I voted +1 for WayBackMachine archive links (they are used on other platforms such as Wikipedia), however justcheckingitout was correct in that WBM is no use if it was never captured in the first place.

One thing I would suggest then is that when people add URL’s to run it quickly through ye olde WBM (with outlinks ticked as that can help others).

jesus2099 · July 27, 2020, 12:55pm

yindesu · July 27, 2020, 3:24pm

I’m not an SEO, but would keeping around broken, spam, or malicious(!) links penalize MusicBrainz?

What value are we providing, and to whom, by serving up bad URLs?

Totosaurio3279 · July 27, 2020, 5:09pm

I think it could serve archiving purposes? Like “at some point in time this artist had their homepage at this url” even if it’s not working anymore.
I also think that leaving those URL as plain text as @jesus2099 said would be the safest choice.

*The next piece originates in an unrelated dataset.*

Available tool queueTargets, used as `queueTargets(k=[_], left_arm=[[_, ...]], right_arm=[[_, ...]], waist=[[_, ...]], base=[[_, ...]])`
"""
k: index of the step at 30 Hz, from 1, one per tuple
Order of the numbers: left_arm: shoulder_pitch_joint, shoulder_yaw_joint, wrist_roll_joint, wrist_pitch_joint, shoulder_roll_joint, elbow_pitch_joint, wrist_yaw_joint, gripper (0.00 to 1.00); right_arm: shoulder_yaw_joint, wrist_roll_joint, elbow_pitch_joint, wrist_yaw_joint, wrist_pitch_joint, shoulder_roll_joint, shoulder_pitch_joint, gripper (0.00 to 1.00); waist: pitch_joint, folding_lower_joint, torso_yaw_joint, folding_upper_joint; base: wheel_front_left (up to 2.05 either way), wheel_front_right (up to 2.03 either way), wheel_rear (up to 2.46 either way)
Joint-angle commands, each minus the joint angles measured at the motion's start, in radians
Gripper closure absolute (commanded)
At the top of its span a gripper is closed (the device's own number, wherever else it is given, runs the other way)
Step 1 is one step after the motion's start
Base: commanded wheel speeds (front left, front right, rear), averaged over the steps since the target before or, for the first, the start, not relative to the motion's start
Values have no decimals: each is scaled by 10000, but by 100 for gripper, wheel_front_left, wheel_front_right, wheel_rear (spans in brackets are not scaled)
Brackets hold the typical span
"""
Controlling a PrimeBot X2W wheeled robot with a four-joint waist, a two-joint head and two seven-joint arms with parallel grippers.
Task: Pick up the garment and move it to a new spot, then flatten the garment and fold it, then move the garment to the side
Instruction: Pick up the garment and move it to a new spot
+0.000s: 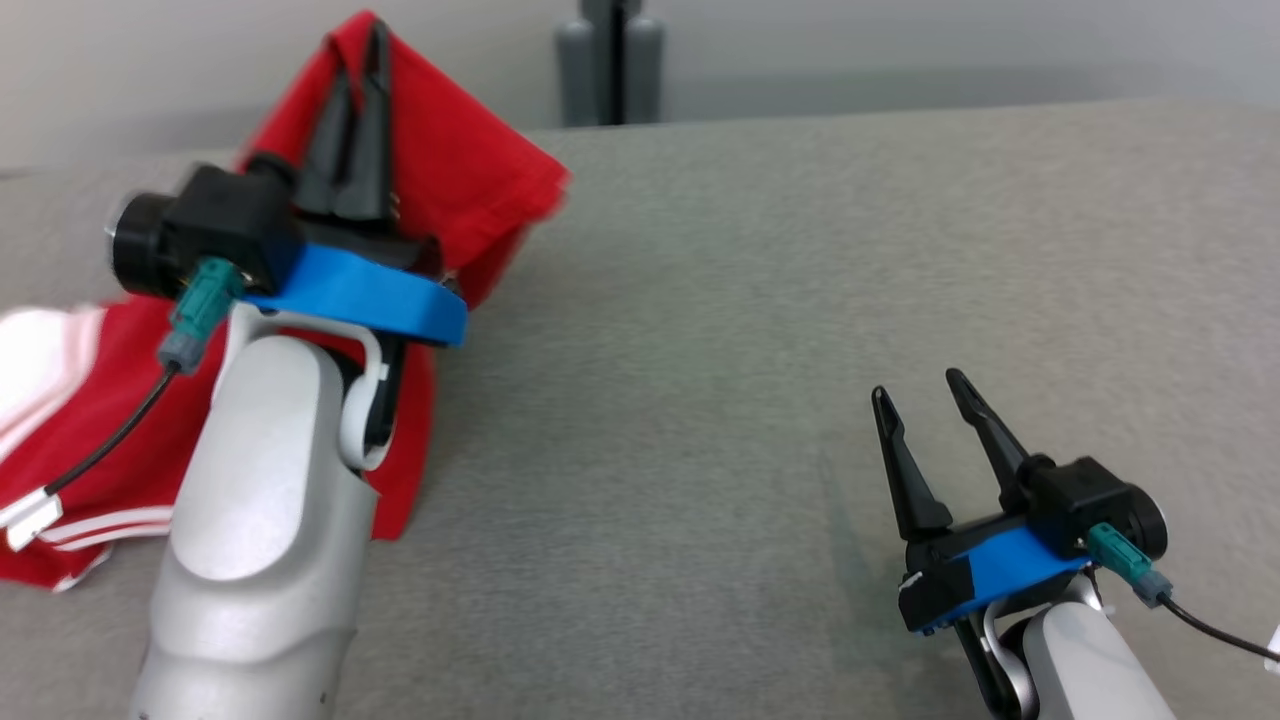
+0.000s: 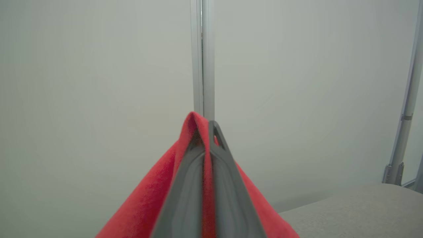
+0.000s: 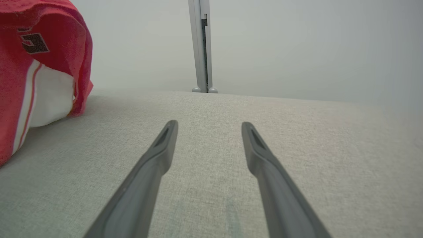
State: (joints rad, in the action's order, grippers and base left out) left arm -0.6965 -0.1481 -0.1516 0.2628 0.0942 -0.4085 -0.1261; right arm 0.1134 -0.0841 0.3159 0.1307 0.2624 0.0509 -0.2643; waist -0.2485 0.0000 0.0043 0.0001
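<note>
Soft and limp, the red white-striped fabric garment [image 1: 470,190] drapes from the left gripper [image 1: 358,62], its fingers pinching a fold, while the right gripper [image 1: 918,388], fingers spread, could take its hem.

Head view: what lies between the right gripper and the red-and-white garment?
Bare grey fabric surface separates the right gripper from the red-and-white garment, in the head view.

Far left, garment [image 1: 470,185] on table [image 1: 750,350]; right hand [image 1: 918,387] well apart.
</note>
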Motion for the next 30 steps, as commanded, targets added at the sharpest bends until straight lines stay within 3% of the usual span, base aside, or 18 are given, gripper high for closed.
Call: queueTargets(k=[1,13,19,20,21,22,26,30], left_arm=[[181,-336,-209,31,-133,122,-64,100],[240,-3598,-1433,33,-431,-178,-37,100],[197,-4707,-2101,31,-409,-471,399,100],[243,-4754,-2115,31,-411,-535,479,55],[243,-4754,-2115,31,-411,-535,479,55],[322,-4752,-2127,31,-415,-629,574,0],[733,-4346,-1872,31,-376,-1074,838,0],[1815,-3351,-1640,31,-42,-1174,1232,0]], right_arm=[[-5,-103,-61,1,36,-1,155,0],[548,-612,-187,-1,36,1,-137,0],[585,-701,-225,1,36,-2,-90,0],[529,-687,-233,1,36,-2,-55,0],[529,-687,-233,1,36,-2,-55,0],[480,-665,-244,1,36,-1,-7,0],[331,-609,-237,1,34,-3,75,0],[204,-517,-195,1,36,2,213,0]], waist=[[362,0,-773,-1],[95,0,-2863,-1],[-3,0,-3211,-1],[9,0,-3183,-1],[9,0,-3183,-1],[13,0,-3135,-1],[145,0,-2757,-1],[492,0,-2050,-1]], base=[[0,0,0],[0,0,0],[0,0,0],[0,0,0],[0,0,0],[0,0,0],[0,0,0],[0,0,0]])
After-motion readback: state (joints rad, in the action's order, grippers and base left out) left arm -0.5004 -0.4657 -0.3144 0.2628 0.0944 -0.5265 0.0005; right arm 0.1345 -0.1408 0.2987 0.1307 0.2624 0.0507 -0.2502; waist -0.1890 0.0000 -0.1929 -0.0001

regagain · July 27, 2020, 8:49pm

Maybe we can rely on the end date of relationship to link to the last relevant snapshot, or something like that.

elomatreb · July 27, 2020, 8:57pm

The whims of search engines shouldn’t be a factor in deciding how we should store our data, IMO. The value we are providing with outdated URLs is exactly the same as that provided by not deleting entries of inactive artists.

yindesu · July 27, 2020, 10:09pm

Are you sure? When I read this, it looked kind of like an admin being interested in improving MusicBrainz rankings in Google. So I have to assume that if storing links to spam/malware harms MusicBrainz, then we wouldn’t want to practice this policy.

How so? MusicBrainz pages can be used for tagging, following relationships, etc. Assuming we’re not talking about Internet Archive links, what can someone do with a URL that points to spam or malware?

bsammon · July 28, 2020, 12:35am

Seeing as this is somewhat independent of the main discussion here (and is relevant even if a decision is not reached about whether to change things) – I’ve created a bug report for this particular idea.

bsammon · July 28, 2020, 12:44am

I would definitely agree that we shouldn’t care about the “whims of search engines”, but I’m not sure I feel the same way about the “behavior of search engines”.
And I would say that dealing with search engines can/should be addressed in how we display our data as opposed to how we store our data.

I see two potential consequences here:

linking to questionable (whatever that means) sites could affect the page-rank of musicbrainz in search engines.
linking to questionable sites could affect the page-rank of those questionable sites in search engines. This raises a sort of ethical question about being a part of inflicting such sites on the world, as well as a practical question of whether we provide an incentive for questionable site-admins to spam musicbrainz with bad links.

bsammon · July 28, 2020, 12:52am

The main thing that occurs to my mind is that they serve as a useful sort of additional disambiguation. In my personal usage patterns, I’ve found myself trying to cross-reference my personal music-information archive with musicbrainz, and sometimes all I have in a particular entry in my archive is a band name and a URL (and usually a date for a concert not yet in musicbrainz), and it may be a 10-year old entry in my archive. And it’s generally a small-time indie band (or a DJ or a solo artist) who may or may not be very original in choosing a band name.